Eine Szene, die allen im Gedächtnis geblieben war und im Team schon mehrfach für Neckerei und Heiterkeit gesorgt hatte.

Heute dagegen war Natascha überhaupt nicht gut drauf. »Sorry, Leute, mir ist schlecht.« Ohne eine Antwort der Kollegen abzuwarten, eilte sie aus dem Zimmer zur Damentoilette, in die sie ihr Frühstück entleerte.

»Am besten fährst du wieder heim und legst dich ins Bett!«, kommentierte Alois Schön die Leichenblässe seiner neuen Stellvertreterin nach ihrer Rückkehr. »Martin, bringst du die Kollegin bitte nach Hause?«

»Gehd gloar, Chef«, erwiderte der Franke, ehe er mit Natascha den Raum verließ.

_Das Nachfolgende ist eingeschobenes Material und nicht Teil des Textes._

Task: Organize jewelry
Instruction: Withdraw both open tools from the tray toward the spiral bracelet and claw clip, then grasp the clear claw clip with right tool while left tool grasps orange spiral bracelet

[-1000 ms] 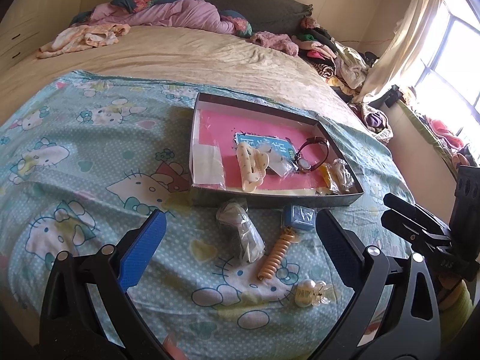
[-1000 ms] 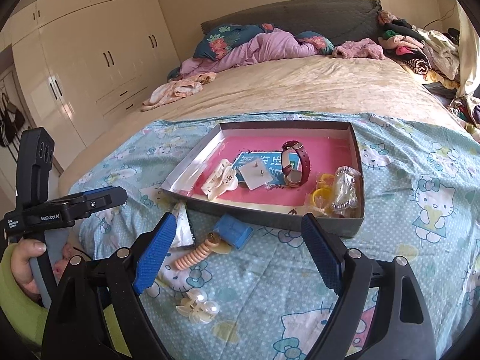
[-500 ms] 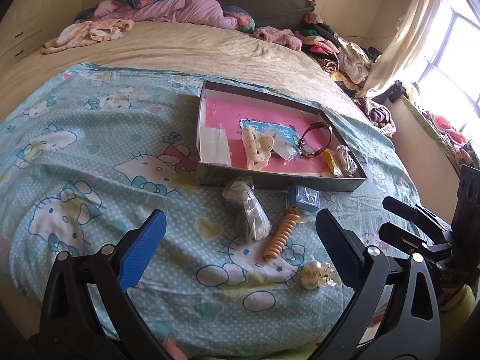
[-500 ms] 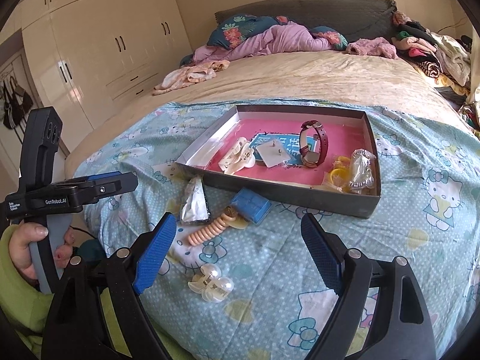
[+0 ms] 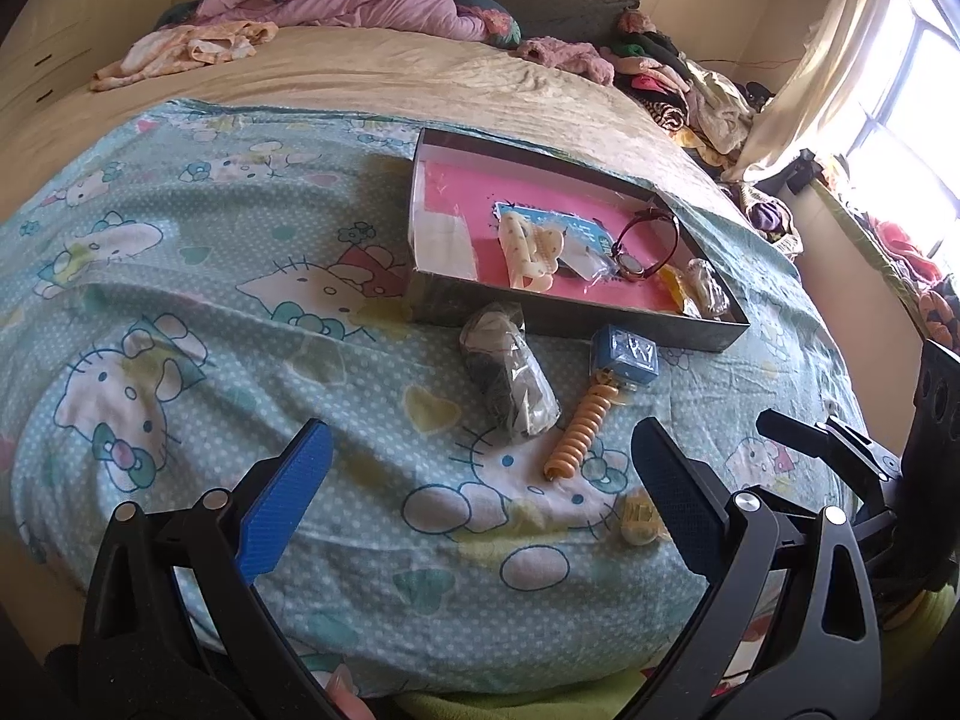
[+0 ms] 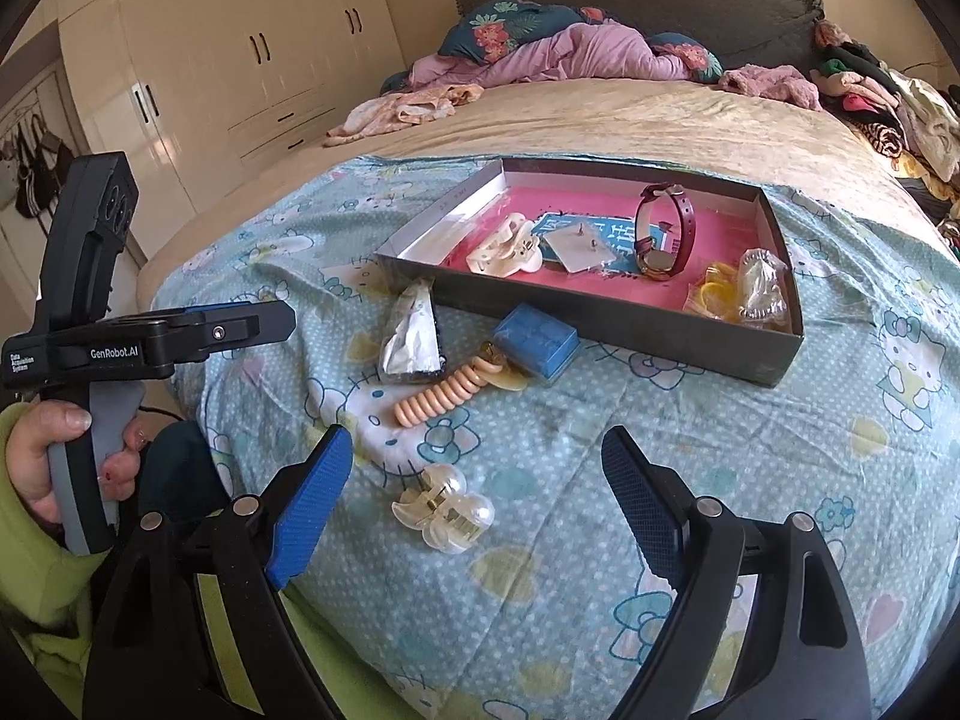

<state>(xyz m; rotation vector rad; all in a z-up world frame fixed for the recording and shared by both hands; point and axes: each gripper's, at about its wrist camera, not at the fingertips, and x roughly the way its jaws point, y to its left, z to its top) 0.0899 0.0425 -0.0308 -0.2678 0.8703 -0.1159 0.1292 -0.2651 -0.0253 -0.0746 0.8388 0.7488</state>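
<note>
Spread over the bed, a cartoon-cat sheet [image 6: 690, 450] carries a shallow pink-lined box [image 6: 600, 315] holding a maroon wristwatch [image 6: 663, 234]. Just outside its near wall lie a blue case [image 6: 536, 343], a coiled orange tie [image 6: 435, 399] and a clear pearl claw clip [image 6: 447, 510]. Both the left gripper [image 5: 477, 498] and the right gripper [image 6: 477, 501] gape wide, empty, above the sheet.

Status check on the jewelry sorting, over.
Both grippers open, empty: left gripper, right gripper. Pearl hair clip loose on blanket before right gripper. Tray beyond; path clear.
</note>
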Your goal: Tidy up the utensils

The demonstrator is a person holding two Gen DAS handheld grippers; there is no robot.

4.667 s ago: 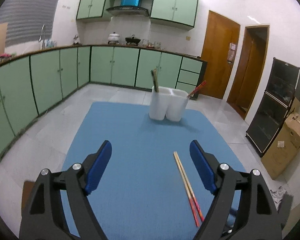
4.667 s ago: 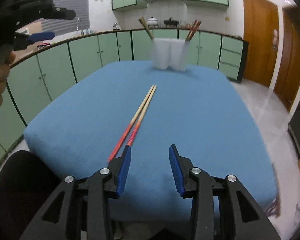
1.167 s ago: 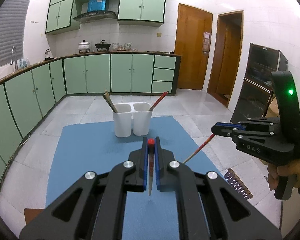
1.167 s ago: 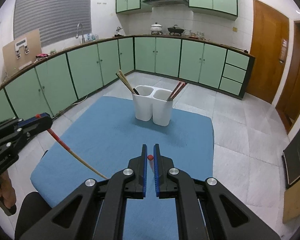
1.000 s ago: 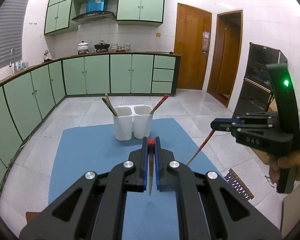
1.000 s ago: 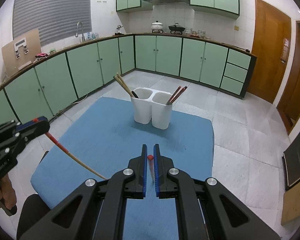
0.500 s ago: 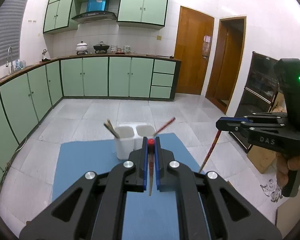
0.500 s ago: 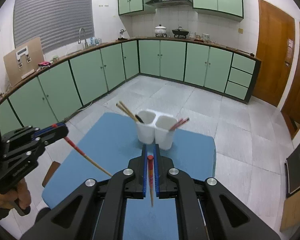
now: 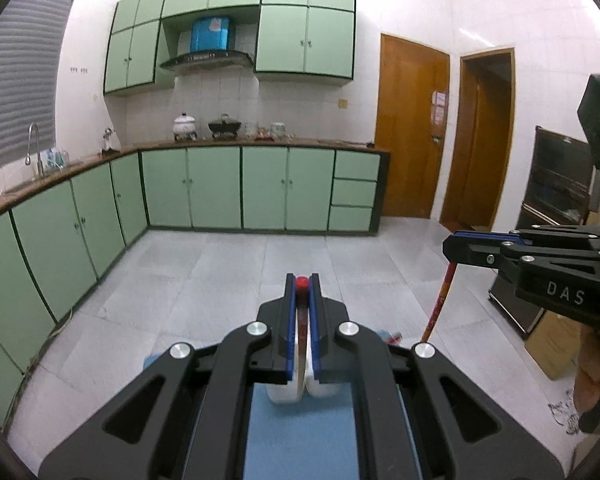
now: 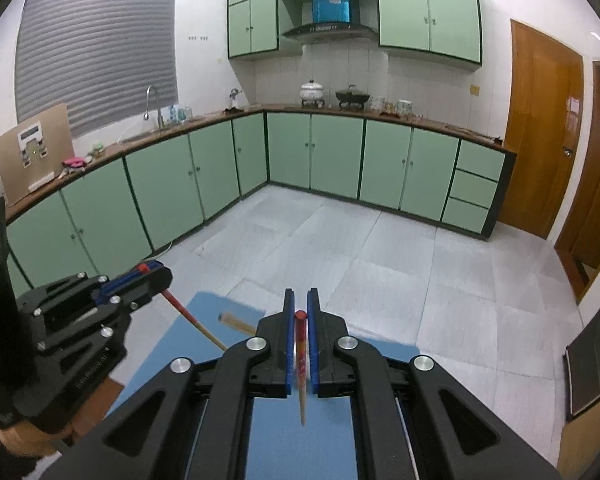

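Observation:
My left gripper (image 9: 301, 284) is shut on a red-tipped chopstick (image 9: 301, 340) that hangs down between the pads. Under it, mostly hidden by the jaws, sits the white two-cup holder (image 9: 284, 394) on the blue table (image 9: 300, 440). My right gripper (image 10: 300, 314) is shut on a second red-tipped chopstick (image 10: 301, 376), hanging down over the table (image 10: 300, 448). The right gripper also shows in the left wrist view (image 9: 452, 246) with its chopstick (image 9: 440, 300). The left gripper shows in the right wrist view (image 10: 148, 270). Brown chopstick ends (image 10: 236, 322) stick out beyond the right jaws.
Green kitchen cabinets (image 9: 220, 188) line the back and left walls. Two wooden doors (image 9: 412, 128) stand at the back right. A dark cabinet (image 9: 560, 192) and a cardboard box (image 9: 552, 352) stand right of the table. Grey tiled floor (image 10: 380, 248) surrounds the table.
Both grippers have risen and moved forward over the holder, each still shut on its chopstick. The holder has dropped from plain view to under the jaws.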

Es dauerte viele Minuten, bis im Kindergarten sämtliche Tränen getrocknet und den beiden Jungen die Verwerflichkeit ihres Handelns bewusst gemacht worden war. Vor allem der Fünfjährige zeigte sich uneinsichtig. Schließlich hatten ihm Mama und Papa eingebläut, er müsse seine kleine Schwester beschützen. Und deshalb wollte er nicht einsehen, dass er etwas Falsches getan hatte.

Im Gegensatz zu den Erzieherinnen, die auf Anhieb erkannten, dass ihnen ein schwerer Fehler unterlaufen war. Weshalb die Leiterin sofort die 110 anrief, während ihre Kolleginnen versuchten, die Eltern der Zöglinge zu erreichen.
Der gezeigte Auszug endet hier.